Hi,
This has come out of a discussion[1] around the removal of non-BWX Alpha
support from the Linux kernel due to data races affecting RCU algorithms.
As it happens these data races also apply to BWX Alpha systems, as I have
discovered in the course of this effort, although owing to how the Alpha
backend of GCC has implemented block copy and clear operations rather than
actual hardware limitations, for example GCC will happily produce code
such as:
ldbu $1,0($3)
stw $31,8($3)
stq $1,0($3)
to zero a 9-byte member at the byte offset of 1 of a quadword-aligned
struct, happily clobbering a 1-byte member at the beginning of said struct
if there is a concurrent or parallel write to that member in the middle of
the unprotected RMW sequence.
This patch series addresses these issues in the last two changes, having
made generic test suite updates to improve coverage in the concerned area
first and then having addressed a bunch of issues in the code affected I
discovered in the course of this effort. There is a patch that includes
pair of changes to the middle end (reload+LRA) required by this update as
well, so it's not a purely backend-limited change, and hence no "Alpha:"
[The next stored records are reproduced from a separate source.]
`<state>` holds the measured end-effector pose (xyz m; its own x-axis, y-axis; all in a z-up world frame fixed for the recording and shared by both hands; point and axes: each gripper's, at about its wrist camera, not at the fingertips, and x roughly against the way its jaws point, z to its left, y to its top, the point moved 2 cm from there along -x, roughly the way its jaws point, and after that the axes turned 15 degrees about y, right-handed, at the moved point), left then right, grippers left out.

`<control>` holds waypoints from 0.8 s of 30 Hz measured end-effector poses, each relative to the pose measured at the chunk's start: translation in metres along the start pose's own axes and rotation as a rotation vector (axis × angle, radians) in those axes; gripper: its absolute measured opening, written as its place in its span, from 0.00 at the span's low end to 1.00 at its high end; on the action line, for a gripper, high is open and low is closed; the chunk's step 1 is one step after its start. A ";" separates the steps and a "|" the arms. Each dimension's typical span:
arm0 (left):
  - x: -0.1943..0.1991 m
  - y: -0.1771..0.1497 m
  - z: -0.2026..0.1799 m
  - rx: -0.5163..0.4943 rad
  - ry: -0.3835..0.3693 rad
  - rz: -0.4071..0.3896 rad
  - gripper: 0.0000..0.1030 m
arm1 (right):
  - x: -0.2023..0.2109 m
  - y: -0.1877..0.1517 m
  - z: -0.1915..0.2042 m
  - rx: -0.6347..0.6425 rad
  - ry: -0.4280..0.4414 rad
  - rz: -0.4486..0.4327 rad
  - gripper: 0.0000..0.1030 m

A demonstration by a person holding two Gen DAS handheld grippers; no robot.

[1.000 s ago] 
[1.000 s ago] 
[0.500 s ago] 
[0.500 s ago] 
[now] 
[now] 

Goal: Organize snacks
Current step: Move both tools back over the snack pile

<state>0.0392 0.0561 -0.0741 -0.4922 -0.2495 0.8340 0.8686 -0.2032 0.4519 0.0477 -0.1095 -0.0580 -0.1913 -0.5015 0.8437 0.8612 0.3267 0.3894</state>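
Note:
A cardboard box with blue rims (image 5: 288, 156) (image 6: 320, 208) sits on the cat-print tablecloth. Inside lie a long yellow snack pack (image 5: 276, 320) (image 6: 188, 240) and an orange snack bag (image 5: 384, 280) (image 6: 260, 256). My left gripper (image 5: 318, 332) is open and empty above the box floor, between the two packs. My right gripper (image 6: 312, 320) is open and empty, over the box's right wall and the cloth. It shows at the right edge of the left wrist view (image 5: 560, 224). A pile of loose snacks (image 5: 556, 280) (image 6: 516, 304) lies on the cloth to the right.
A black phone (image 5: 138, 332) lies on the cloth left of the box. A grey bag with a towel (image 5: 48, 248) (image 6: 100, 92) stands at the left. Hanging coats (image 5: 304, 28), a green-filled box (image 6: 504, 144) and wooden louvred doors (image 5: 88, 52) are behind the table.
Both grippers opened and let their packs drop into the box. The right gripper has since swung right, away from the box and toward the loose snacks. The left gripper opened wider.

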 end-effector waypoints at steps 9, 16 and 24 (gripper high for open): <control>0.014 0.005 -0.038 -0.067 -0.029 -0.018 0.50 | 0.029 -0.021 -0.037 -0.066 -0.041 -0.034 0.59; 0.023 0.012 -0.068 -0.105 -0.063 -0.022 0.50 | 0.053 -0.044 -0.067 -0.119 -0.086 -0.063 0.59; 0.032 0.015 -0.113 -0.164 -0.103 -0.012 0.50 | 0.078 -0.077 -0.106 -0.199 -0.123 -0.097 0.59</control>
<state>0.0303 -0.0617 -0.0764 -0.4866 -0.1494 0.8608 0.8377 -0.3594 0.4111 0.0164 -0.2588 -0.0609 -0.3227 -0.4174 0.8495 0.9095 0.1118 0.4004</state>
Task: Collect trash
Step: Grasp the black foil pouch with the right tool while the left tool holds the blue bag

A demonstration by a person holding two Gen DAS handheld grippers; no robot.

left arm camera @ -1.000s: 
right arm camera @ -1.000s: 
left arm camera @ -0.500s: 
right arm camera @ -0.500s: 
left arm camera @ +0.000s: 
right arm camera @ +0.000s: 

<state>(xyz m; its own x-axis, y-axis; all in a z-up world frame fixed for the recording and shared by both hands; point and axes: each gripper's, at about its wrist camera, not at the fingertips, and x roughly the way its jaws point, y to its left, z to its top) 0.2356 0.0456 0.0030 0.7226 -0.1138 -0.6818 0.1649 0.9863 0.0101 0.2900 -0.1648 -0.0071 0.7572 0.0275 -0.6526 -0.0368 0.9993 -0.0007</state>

prefix on the cover letter or the relevant patches.
The intent for these changes is to eventually bring Linux kernel support
back for non-BWX systems still in people's possession.
This has been verified with the `alpha-linux-gnu' (EV4) target using a
POWER9 system as the host and an AlphaServer 300 (EV45) system as the
target, with no regressions except where expected due to LDx_L (as always
the first in a sequence) executed with an unaligned address, exceedingly
rarely though (4 test cases across all the GCC frontends and libraries
covered). This will be addressed in due course via emulation on the Linux
kernel side.
No Rust frontend or libgrust library verification has been run due to a
recent version requirement increase for the `cargo' helper tool, which my
development system cannot currently satisfy and I figured out that getting
that sorted right now would be the best use of my time.
I have attempted to verify a BWX configuration as well, using QEMU in the
user emulation mode. This has proved unreliable due to an exceedingly
large quantity of intermittent failures reported for no clear reason (i.e.
`qemu-alpha' just returning a nonzero exit status), regardless of the
presence of any patches from this series. Therefore BWX support has only
been smoke-tested by running the relevant subset of the tests repeatedly
until there was at least one clear run of each test. I will appreciate
assistance with BWX verification then, as I only have EV45 hardware
available and no prospect for this to change.
More details on testing have been included with the respective changes.
The patches in the series have been ordered such as to place hopefully
the easier if not obvious ones at the front, so that they can go in right
away even if ones coming later in the series turn problematic.
A couple of Linux kernel people who were active in the discussion of an
outline of this solution proposed here have been cc-ed on this cover
letter and the final two patches of the series that actually implement the
solution, in case you'd like to make a comment or otherwise just FYI so
that you are aware of the progress.
Comments, questions, voices of concern or appreciation, all very welcome.
References:
[1] "alpha: cleanups for 6.10",
<https://lore.kernel.org/r/[email protected]/>
Maciej